[EXERCISE INSTRUCTIONS] Without changing a thing, reproduce the entire listing and leave out its pictures.

----

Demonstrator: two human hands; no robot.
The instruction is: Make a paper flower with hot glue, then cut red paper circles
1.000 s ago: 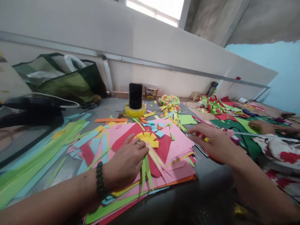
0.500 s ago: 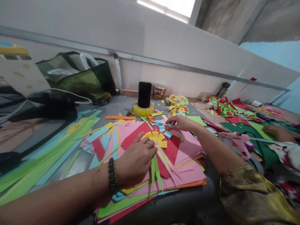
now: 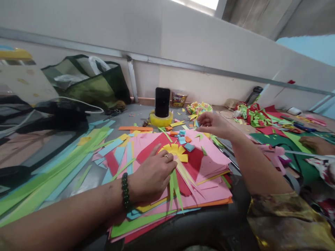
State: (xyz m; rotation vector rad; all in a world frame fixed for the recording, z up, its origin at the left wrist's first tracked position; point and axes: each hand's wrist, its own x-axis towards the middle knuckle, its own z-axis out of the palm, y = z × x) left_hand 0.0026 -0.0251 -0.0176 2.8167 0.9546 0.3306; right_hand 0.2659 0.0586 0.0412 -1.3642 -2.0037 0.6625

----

[RESPONSE BOX]
Demonstrator: two human hands; no robot.
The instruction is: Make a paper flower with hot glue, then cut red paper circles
1.000 s ago: 
0.500 s ago: 
now: 
State: (xyz m; rotation vector rad; all in a world frame fixed for the recording, z up, its origin at the left wrist's first tracked position; point and axes: each hand's wrist, its own x-axis towards the middle knuckle, its own z-axis out of the palm, y = z × x) left_hand 0.0026 -0.0251 -0.0176 2.8167 0.9546 0.3306; right_hand 0.2659 0.0586 0.0412 -1.3642 -2.0037 0.6625

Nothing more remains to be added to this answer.